Surely one of the major difficulties with the St. Louis bridge was obtaining solid ground and foundation for the enormous pillars. At the time that they put the pillars in place, I saw large, steel cylinders, into which was built the necessary masonry work piece by piece, and these steel containers were let down into the deep, a hundred feet deep before they reached bedrock. But, as we were waiting for the Robert E. Lee, the pillars of the bridge were finished, and also what the pillars had to hold up, the bridge itself, was half or three-fourths complete, and in that year—1870—the completed bridge was turned over to traffic, if I am not mistaken.

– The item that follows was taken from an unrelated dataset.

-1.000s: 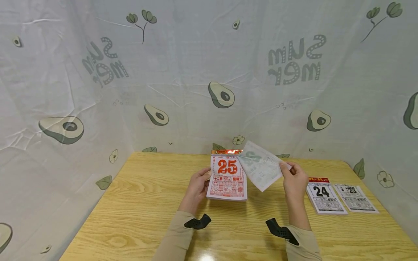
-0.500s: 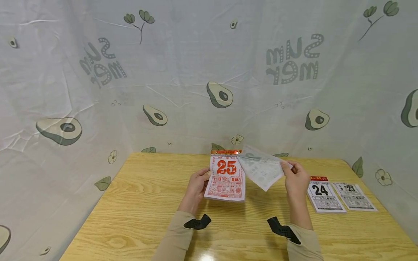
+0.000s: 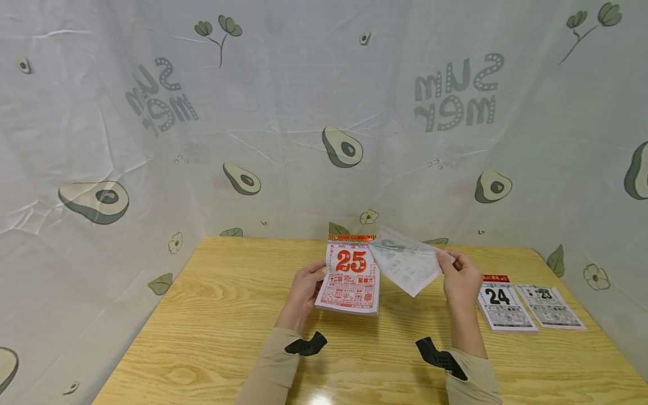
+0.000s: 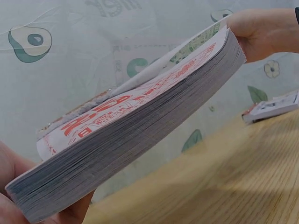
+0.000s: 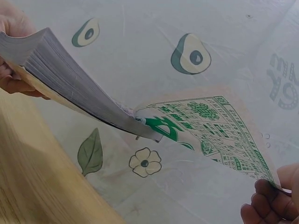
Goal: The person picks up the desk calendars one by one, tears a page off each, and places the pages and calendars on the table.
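Note:
A thick tear-off calendar [image 3: 349, 281] with a red 25 on its top page is held above the table, its left side gripped by my left hand [image 3: 305, 286]. Thumb and fingers of that hand wrap the edge of the block [image 4: 126, 126]. To the right, my right hand [image 3: 459, 278] pinches the outer corner of a thin calendar page [image 3: 407, 261]. Green print shows on this page [image 5: 205, 130] in the right wrist view. It stretches slantwise from the calendar's top right, where it meets the block just below the red and gold header strip [image 3: 351, 237].
On the table's right side lie a second calendar block [image 3: 506, 306] showing 24 and a loose page [image 3: 550, 307] showing 23. The wooden table [image 3: 212, 337] ends at a patterned curtain [image 3: 283, 112] behind and at the sides.
My right hand has shifted slightly right with the page, whose top edge has dropped and drawn straighter. The calendar's lower edge has moved slightly left and down in my left hand.

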Demonstrator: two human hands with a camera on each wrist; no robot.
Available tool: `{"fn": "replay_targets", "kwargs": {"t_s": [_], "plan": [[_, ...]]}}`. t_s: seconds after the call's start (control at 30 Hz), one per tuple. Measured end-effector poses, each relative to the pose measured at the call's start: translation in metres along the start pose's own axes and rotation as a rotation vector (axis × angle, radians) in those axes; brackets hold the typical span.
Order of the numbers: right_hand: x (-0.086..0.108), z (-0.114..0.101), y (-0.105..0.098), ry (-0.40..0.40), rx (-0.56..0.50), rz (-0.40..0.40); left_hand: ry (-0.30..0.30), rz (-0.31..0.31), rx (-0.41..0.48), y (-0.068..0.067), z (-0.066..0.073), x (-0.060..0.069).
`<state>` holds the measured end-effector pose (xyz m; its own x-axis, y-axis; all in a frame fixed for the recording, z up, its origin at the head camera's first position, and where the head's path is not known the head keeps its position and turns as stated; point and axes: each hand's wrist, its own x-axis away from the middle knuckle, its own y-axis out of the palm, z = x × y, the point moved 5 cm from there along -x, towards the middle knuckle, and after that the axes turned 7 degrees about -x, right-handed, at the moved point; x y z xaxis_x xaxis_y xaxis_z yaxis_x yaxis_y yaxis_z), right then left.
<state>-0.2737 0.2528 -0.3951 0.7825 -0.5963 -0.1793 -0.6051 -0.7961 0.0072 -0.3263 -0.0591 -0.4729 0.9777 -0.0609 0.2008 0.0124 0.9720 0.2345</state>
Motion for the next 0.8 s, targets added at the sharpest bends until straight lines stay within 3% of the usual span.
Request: {"fn": "replay_targets", "kwargs": {"t_s": [0.27,0.8], "plan": [[-0.001,0.0,0.0,0.011,-0.003,-0.014,0.001,-0.009,-0.012,0.0,0.001,0.0],[0.007,-0.002,0.01,-0.031,-0.009,0.027,0.005,0.049,0.031,0.002,0.002,0.001]]}}
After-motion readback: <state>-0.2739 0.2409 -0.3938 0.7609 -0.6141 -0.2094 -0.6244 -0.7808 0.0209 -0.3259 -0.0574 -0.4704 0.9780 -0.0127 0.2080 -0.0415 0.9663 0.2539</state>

The next day was a Sunday. My uncle and aunt [his mother’s relatives], with whom I was staying in St. Louis, wanted to attend the dedication of a church in Carondelet, to which our St. Louis congregations had been invited. We rode on the Iron Mountain railway [streetcar?] to the part of the city named Carondelet, jokingly also called Bite-Poshe, which means empty pocket. The first residents of the whole area were French. When I was at the seminary in St. Louis later [1873-76], we students often rode to the little community of Carondelet on the streetcar, about seven miles—only a few houses until we arrived in the little community.

Our synod has had a congregation in this place, now called South St. Louis, since 1860, where the first pastor was O. Hanser, soon followed by a Rev. Hamann, but, when the newly constructed church was dedicated, Rev. Sapper was the pastor. It was a beautiful day, and a large crowd had gathered, which in part, naturally, had to participate in the service by looking through the window from the outside and listening to the beautiful dedication sermon by the Rev. M. Eirich. I do not remember who preached in the afternoon, but I remember that I saw a number of pastor and professors, among them, notably, also Prof. Walther. We had brought our lunch with us, and one could get coffee at the place.

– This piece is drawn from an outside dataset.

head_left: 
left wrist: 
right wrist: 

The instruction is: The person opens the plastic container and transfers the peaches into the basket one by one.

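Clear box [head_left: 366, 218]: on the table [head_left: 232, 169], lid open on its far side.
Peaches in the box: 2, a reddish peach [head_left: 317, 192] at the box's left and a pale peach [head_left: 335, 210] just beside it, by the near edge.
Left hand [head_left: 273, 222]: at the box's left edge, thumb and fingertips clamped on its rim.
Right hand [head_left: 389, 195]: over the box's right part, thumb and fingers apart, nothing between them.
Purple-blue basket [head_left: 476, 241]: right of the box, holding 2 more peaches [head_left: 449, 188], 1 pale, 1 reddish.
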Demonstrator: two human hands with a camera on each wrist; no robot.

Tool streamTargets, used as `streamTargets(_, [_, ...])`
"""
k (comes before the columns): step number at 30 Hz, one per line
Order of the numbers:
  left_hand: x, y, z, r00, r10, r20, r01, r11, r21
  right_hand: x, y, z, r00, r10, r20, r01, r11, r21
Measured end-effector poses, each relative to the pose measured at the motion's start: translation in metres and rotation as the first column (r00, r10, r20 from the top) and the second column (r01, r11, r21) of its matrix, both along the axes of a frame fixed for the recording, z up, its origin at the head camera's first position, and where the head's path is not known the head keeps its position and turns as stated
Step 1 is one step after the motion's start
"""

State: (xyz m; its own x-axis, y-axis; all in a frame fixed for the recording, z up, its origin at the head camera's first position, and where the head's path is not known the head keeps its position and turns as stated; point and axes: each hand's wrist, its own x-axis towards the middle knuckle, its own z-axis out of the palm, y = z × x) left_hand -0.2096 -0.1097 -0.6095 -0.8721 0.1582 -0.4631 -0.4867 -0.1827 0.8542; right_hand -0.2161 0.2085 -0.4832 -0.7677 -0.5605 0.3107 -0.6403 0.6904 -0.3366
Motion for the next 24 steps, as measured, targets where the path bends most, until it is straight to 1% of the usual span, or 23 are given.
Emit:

The next day, I rode southward on a steamboat on the river for about thirty miles to Harrisonville, Ill., and, since this was my first trip on such a means of transportation, it was interesting enough for me. Then, I spent [the rest of] my vacation with my mother and my step-father, for my dear mother had married a farmer after a number of years of being a widow. He, like her, already had a number of children from his first marriage. I saw and learned a great deal here and also ate much good food, that was obviously not on the menu at the college in Fort Wayne. There was an orchard with apples and peaches, in addition to a garden with rare tomatoes, beyond that, a smokehouse filled with hams and the like. It was harvest time and a time of hard work for the farmer and his boys, but they were also well cared for and fed. Not lacking in the cellar were jugs of cider and other drinks. We had a long way to drive to church, but this is not difficult for young people, in fact, often an advantage, for they know the people along the way, and on Sundays they visited acquaintances after the service.

Sometimes I went this distance with other siblings on foot, in the afternoon or evening in the dry and mild summer weather, shortening the distance by walking along footpaths in the bushes and fields. When I then came to the house of an acquaintance and was greeted happily as a fellow known from his childhood, and when there were stories of my father [pastor there until his death four and a half years earlier] and about earlier times, and when I saw that they hoped the best for me, that made me very happy and gave me courage to pursue farther my embarked upon career.